* [Work instruction]:
Set down again exactly the lines of the listing below that fall between the line holding "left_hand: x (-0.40" and the line holding "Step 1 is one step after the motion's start", inclusive.
*** Opening of Information shown ***
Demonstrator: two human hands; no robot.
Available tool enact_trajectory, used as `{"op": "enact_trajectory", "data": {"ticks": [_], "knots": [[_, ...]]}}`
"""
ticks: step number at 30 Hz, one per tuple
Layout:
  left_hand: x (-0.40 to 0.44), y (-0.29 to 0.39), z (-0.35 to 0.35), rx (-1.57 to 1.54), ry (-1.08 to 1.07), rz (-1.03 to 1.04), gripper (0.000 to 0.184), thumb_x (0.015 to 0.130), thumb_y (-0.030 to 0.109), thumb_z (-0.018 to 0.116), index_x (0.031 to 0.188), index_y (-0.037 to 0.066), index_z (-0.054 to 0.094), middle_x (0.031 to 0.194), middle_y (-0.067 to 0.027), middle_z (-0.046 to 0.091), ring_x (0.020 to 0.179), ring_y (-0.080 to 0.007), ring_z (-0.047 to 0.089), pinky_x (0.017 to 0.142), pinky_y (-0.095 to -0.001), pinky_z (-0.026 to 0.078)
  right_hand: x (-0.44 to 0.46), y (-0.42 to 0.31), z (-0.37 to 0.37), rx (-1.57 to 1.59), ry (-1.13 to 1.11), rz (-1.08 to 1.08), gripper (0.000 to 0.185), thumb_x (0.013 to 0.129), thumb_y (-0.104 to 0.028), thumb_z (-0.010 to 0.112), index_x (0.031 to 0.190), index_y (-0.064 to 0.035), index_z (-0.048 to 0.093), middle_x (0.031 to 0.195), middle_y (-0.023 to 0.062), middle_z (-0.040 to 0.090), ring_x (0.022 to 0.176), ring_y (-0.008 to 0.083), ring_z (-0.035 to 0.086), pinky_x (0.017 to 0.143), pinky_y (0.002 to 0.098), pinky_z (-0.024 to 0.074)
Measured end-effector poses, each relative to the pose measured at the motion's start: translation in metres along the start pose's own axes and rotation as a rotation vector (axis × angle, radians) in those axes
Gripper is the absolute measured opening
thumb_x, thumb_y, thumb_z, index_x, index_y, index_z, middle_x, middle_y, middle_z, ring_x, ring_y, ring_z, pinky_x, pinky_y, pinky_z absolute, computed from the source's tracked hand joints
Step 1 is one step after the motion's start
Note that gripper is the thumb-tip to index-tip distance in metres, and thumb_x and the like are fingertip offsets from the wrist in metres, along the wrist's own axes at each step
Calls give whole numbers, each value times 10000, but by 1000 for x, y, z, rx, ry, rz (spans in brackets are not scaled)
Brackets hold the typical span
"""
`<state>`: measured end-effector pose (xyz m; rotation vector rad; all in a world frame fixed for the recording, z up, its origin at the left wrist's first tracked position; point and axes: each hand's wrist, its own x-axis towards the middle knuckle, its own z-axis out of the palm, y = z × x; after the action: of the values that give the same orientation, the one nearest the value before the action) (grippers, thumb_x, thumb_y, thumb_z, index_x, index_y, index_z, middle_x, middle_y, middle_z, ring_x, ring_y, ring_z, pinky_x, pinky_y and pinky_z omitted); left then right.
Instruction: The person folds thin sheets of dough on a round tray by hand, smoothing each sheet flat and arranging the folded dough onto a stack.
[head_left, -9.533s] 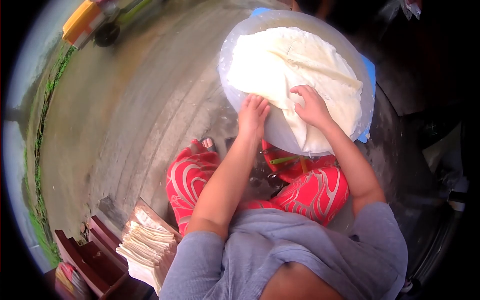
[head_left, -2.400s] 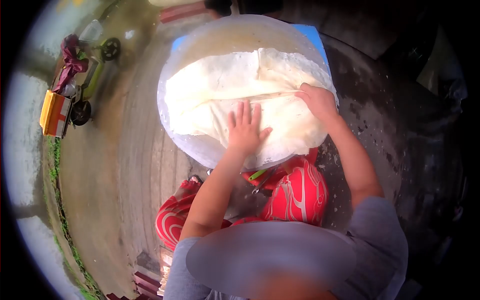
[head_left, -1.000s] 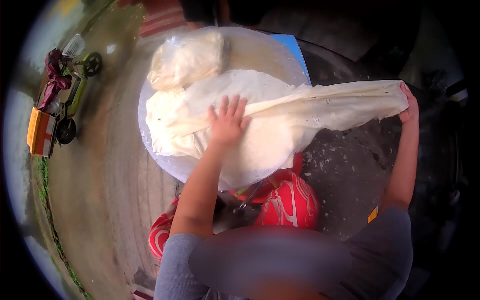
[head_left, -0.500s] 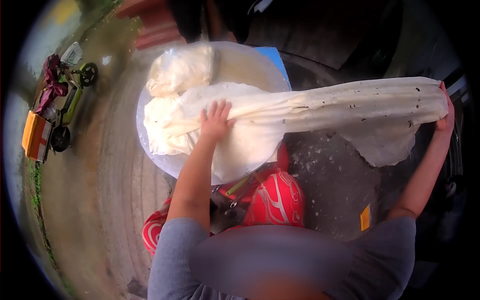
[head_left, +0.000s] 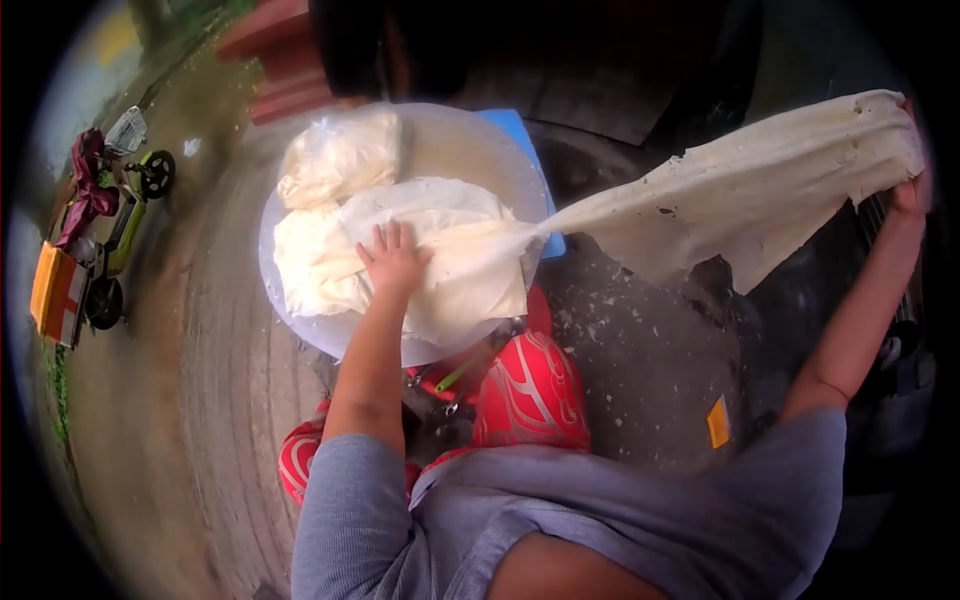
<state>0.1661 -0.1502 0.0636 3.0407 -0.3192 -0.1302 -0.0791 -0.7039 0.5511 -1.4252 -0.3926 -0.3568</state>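
A long cream cloth [head_left: 740,180], ragged-edged and dotted with small holes, stretches to the right from a folded cream pile [head_left: 460,275]. My left hand [head_left: 395,262] rests flat on the pile, fingers spread. At the far right my right hand [head_left: 915,185] grips the cloth's raised end, its fingers partly hidden behind it. Between the hands the cloth narrows to a twist near the pile's right side, then fans out. Underneath is a round whitish tray [head_left: 450,120]. On its far left part sits a cream bundle in clear plastic [head_left: 340,160].
A blue panel [head_left: 520,150] shows beside the tray. Red patterned fabric [head_left: 530,395] covers my legs below it. Pale scraps and a yellow piece [head_left: 717,422] lie on the dark floor. A green scooter [head_left: 125,225] stands at left. Dark-clothed legs [head_left: 345,50] appear beyond the tray.
My right hand has moved up and slightly outward, lifting the cloth's end. The stretched cloth now slopes upward and is pinched near the pile. My left hand stays on the pile.
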Motion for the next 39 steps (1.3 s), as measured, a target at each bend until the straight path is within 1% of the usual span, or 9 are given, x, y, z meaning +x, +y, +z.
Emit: {"op": "enact_trajectory", "data": {"ticks": [5,10,15,17,21,25,27,30,39], "knots": [[-23,15,-8,71,542,61,699,783,285,643,1380,64,353,1476,-167,248,1376,-357,180,1021,-610,182,43,6,134,-825,-140,-761,264,935,-149,479,1116,23,564,1094,147,604,967,194,589,861,299,477],[-142,98,-113,-664,800,752,382,712,58,646,1084,57,559,1039,-117,536,958,-317,499,830,-409,375,72,11,201,-867,-192,-990,253,912,-159,511,1037,44,596,1023,180,619,890,178,599,800,281,490],[-194,148,-118,-1630,-538,803,530,910,437,547,1269,52,481,1141,-91,562,1029,-189,542,859,-344,441,71,36,228,-690,-50,-926,241,911,-155,514,1026,40,595,1006,170,618,878,181,600,794,283,493],[-198,161,-128,-2419,-1449,289,779,846,643,454,1369,74,353,1288,-108,473,1175,-258,477,950,-416,408,73,42,233,-623,-27,-903,236,910,-154,515,1022,38,595,1000,166,618,873,182,600,791,284,494],[-213,164,-167,-2426,-1816,665,941,741,763,412,1421,129,263,1413,-107,343,1292,-308,368,1017,-491,346,77,40,240,-528,-5,-907,226,908,-150,517,1013,35,595,986,159,618,863,185,601,786,285,497],[-238,176,-175,-1990,-847,977,1175,686,459,785,1477,177,-37,1523,-150,-106,1406,-363,79,1070,-496,245,87,35,249,-442,19,-922,217,907,-147,520,1005,31,594,973,151,618,853,187,602,781,286,500],[-247,187,-180,-1297,-7,1111,1204,640,305,841,1472,100,-5,1513,-208,-57,1398,-396,79,1064,-493,243,92,32,254,-402,26,-931,212,906,-146,521,1001,30,594,966,147,618,848,189,602,778,287,501],[-240,197,-185,-1062,443,1121,1175,631,236,841,1464,47,35,1495,-257,-11,1381,-435,101,1063,-481,250,96,29,260,-342,24,-946,205,905,-143,523,994,27,594,956,141,618,841,190,602,774,288,503],[-209,209,-219,-1385,643,946,669,735,62,722,1332,94,421,1403,-176,349,1242,-385,401,969,-416,384,118,20,272,-204,32,-1000,184,902,-136,528,975,19,593,926,124,617,819,196,604,763,290,509]]}}
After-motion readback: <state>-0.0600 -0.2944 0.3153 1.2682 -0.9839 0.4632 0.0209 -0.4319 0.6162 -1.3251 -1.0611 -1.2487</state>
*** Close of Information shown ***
* [Written reply]:
  left_hand: x (-0.40 to 0.44), y (-0.29 to 0.39), z (-0.35 to 0.35), rx (-1.57 to 1.54), ry (-1.08 to 1.07), rz (-1.03 to 1.04), gripper (0.000 to 0.184), thumb_x (0.015 to 0.130), thumb_y (-0.030 to 0.109), thumb_z (-0.018 to 0.116), index_x (0.031 to 0.188), index_y (-0.037 to 0.066), index_z (-0.054 to 0.094), middle_x (0.031 to 0.194), middle_y (-0.067 to 0.027), middle_z (-0.046 to 0.091), ring_x (0.020 to 0.179), ring_y (-0.080 to 0.007), ring_z (-0.047 to 0.089), pinky_x (0.017 to 0.142), pinky_y (-0.095 to -0.001), pinky_z (-0.026 to 0.078)
  right_hand: x (-0.44 to 0.46), y (-0.42 to 0.31), z (-0.37 to 0.37), rx (-1.57 to 1.59), ry (-1.13 to 1.11), rz (-1.08 to 1.08), gripper (0.000 to 0.185), thumb_x (0.013 to 0.129), thumb_y (-0.104 to 0.028), thumb_z (-0.010 to 0.112), index_x (0.031 to 0.190), index_y (-0.064 to 0.035), index_z (-0.048 to 0.093), middle_x (0.031 to 0.195), middle_y (-0.023 to 0.062), middle_z (-0.040 to 0.090), ring_x (0.022 to 0.176), ring_y (-0.008 to 0.083), ring_z (-0.035 to 0.086), pinky_x (0.017 to 0.143), pinky_y (0.002 to 0.098), pinky_z (-0.024 to 0.074)
Measured end-effector poses, each relative to the pose measured at the motion's start: translation in metres along the start pose's own axes and rotation as a rotation vector (axis × angle, radians) in those axes
Gripper is the absolute measured opening
thumb_x, thumb_y, thumb_z, index_x, index_y, index_z, middle_x, middle_y, middle_z, ring_x, ring_y, ring_z, pinky_x, pinky_y, pinky_z absolute, computed from the source's tracked hand joints
Step 1 is one step after the motion's start

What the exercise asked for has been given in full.